> WORK INSTRUCTION: Below are some records; state how many of their lines contain the word "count", and add nothing.

> DATA TO USE:
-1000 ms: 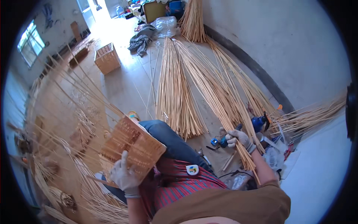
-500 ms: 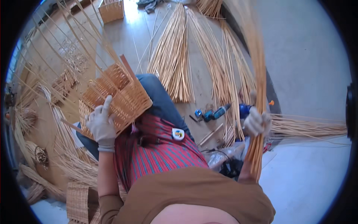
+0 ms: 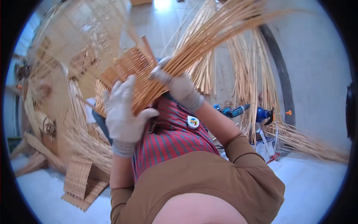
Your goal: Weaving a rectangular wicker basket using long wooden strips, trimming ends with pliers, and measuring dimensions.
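Observation:
A partly woven wicker basket [image 3: 128, 65] rests on my lap, with long upright stakes rising from its far side, blurred. Across it slants a bundle of thin tan wicker rods [image 3: 209, 46], fanning out to the upper right. My right hand [image 3: 181, 86], in a pale glove, is closed round the rods near their lower part. At the bundle's lower end is my left hand [image 3: 123, 112], also gloved, its fingers stretched and thumb spread apart against the basket's near side. The bundle covers part of the weave.
Loose rods [image 3: 238, 71] lie fanned on the floor ahead and to the right. A teal power tool [image 3: 235, 111] and a blue tool [image 3: 264, 114] lie on the right. Woven pieces [image 3: 78, 177] sit at lower left. A round white tape measure [image 3: 192, 121] lies on my striped apron [image 3: 171, 145].
My right hand has brought the rod bundle from the far right over to the basket, tilting it from near upright. The left hand has spread its fingers and moved slightly right.

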Demonstrator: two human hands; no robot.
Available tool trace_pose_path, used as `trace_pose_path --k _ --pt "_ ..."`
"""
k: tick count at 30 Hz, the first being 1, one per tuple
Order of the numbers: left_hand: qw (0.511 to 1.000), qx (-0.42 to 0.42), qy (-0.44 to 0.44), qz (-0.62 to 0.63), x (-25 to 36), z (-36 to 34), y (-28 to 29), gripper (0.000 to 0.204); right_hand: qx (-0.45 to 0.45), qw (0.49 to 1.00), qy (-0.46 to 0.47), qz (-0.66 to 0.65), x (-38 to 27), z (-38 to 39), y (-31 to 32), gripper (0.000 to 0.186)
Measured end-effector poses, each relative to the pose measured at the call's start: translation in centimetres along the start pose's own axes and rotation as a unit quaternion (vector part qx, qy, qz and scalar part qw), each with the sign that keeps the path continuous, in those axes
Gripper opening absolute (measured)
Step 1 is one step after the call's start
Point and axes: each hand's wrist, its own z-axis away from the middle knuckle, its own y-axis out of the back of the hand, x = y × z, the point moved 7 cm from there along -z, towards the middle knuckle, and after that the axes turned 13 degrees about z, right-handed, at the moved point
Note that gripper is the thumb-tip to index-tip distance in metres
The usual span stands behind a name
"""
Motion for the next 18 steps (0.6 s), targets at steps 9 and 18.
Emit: trace_pose_path --k 9,18 --pt "0.979 -0.178 0.099 -0.01 -8.4 10.4 -2.3 0.041 -0.547 0.751 -0.143 0.342 3.6 12.4 -9.2 0.038" --pt "0.932 -0.238 0.165 0.22 -9.3 12.6 -0.8 0.08 -0.509 0.595 -0.03 0.621 16.0 3.5 -4.7 0.037"
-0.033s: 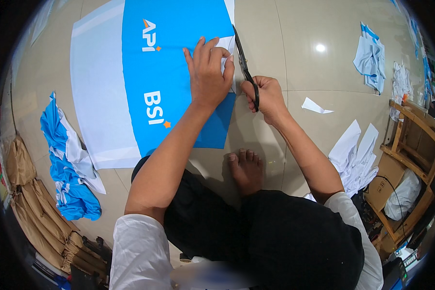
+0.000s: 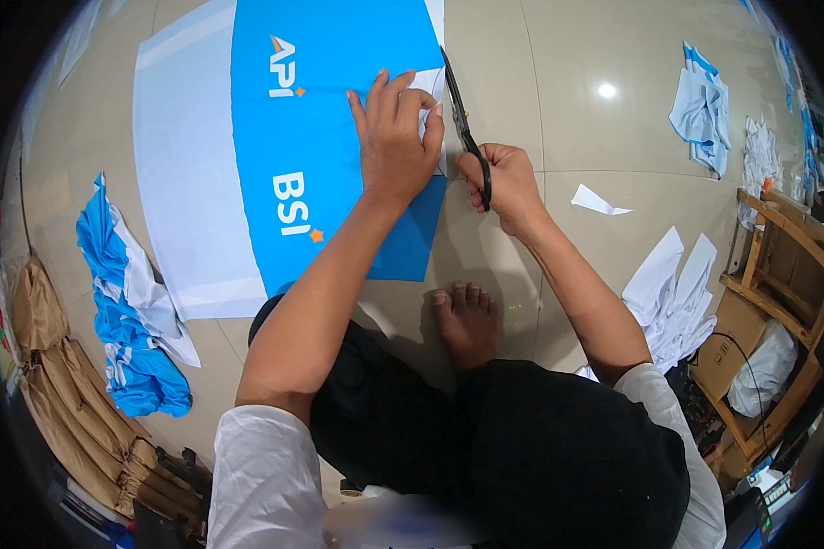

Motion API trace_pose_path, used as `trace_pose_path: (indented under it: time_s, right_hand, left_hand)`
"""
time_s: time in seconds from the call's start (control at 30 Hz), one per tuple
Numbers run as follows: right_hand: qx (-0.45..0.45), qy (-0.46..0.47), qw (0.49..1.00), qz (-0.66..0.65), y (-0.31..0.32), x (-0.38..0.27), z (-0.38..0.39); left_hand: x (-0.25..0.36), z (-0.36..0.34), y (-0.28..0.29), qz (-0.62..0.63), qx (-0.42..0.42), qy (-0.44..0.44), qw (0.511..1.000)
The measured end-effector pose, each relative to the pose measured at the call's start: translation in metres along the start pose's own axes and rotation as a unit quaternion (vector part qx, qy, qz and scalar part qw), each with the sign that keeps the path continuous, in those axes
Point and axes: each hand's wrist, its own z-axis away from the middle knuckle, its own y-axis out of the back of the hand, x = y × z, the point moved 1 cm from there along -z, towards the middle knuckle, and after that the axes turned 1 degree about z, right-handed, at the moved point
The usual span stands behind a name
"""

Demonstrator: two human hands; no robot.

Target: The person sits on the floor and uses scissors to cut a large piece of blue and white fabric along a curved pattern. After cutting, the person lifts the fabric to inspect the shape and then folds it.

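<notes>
While the left hand presses flat, fingers spread, on the blue-and-white printed sheet spread over the tiled floor, the right hand grips the black scissors by their handles, fingers closed through the loops. The blades run along the sheet's right edge, just beside the left fingertips. Compared with the earlier frame, nothing has visibly shifted; hands, scissors and sheet keep their places. The scissors' long axis lies nearly straight away from the person, tips pointing forward and slightly left. White paper offcuts lie to the right, well apart.
</notes>
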Motion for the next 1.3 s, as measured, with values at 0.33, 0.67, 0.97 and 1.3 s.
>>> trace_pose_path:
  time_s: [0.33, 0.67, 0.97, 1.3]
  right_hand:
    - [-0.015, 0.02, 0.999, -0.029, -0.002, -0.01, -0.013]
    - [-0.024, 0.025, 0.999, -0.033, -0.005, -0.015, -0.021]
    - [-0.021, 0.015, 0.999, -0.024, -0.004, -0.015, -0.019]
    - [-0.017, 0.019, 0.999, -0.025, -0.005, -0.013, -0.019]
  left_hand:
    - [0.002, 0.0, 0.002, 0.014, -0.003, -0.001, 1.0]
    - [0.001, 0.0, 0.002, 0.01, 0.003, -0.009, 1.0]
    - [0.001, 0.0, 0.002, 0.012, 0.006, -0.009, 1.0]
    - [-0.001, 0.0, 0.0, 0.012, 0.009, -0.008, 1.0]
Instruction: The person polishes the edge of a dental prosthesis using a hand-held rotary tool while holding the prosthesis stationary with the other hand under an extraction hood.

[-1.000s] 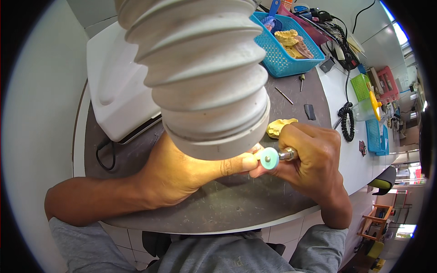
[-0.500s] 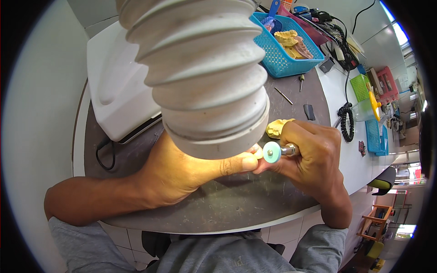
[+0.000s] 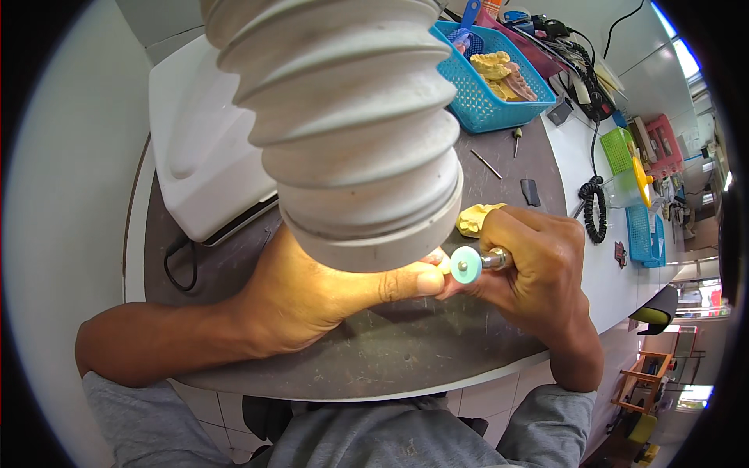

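Observation:
Closed around a rotary handpiece [image 3: 497, 258], my right hand [image 3: 542, 269] keeps its metal tip pointing left. A pale green grinding disc [image 3: 466, 265] sits on that tip. My left hand [image 3: 312, 292] reaches in from the left, partly covered by a ribbed white hose. Between its thumb and fingertips it pinches a small yellowish piece [image 3: 445, 266], right beside the disc's left edge; most of the piece is hidden, so I cannot make out its kind. Fingertips of both hands meet near the disc. Just beyond my right hand lies a yellow plaster dental cast [image 3: 476, 219].
The ribbed white hose [image 3: 359, 140] hangs over the middle of the brown desk mat [image 3: 374, 355]. A white machine casing [image 3: 207, 140] stands at left. Farther back are a blue basket [image 3: 499, 113] of plaster casts, a thin metal rod [image 3: 486, 164] and a dark grey block [image 3: 530, 192].
Both hands stay almost in place. The disc and the small piece have shifted very slightly; the grips are the same.

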`<state>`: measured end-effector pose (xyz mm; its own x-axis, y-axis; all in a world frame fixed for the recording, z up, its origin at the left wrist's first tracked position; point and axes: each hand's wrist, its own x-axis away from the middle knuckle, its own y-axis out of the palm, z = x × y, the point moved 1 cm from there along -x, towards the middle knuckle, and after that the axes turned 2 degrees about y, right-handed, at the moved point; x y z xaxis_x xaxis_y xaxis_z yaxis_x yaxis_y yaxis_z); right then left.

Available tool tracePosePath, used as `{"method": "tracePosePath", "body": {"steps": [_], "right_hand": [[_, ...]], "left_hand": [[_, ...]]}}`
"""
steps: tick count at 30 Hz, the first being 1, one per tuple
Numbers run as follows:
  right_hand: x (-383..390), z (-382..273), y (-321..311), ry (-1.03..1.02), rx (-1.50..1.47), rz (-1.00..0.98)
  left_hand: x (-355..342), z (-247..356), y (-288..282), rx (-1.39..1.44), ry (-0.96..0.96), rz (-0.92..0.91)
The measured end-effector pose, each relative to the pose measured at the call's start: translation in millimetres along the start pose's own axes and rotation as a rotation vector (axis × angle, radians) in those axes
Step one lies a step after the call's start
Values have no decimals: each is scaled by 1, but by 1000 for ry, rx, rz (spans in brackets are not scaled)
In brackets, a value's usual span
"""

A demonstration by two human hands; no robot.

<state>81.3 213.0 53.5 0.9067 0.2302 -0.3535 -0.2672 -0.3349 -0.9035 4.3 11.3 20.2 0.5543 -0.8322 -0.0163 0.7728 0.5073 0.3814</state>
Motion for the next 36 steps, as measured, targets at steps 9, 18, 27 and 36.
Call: {"method": "tracePosePath", "body": {"steps": [9,18,27,36], "right_hand": [[-1,-8,-5,-148,-40,296],[2,-7,0,-360,-84,242],[2,-5,-3,-330,-71,248],[-1,6,-3,-82,13,115]], "left_hand": [[1,-8,-1,100,-61,93],[4,-6,-6,54,-57,33],[2,-8,-5,13,0,52],[2,-3,-3,4,2,14]]}}
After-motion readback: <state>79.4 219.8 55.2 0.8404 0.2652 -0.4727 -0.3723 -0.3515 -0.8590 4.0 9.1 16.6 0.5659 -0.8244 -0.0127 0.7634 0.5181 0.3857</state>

> RESPONSE: 2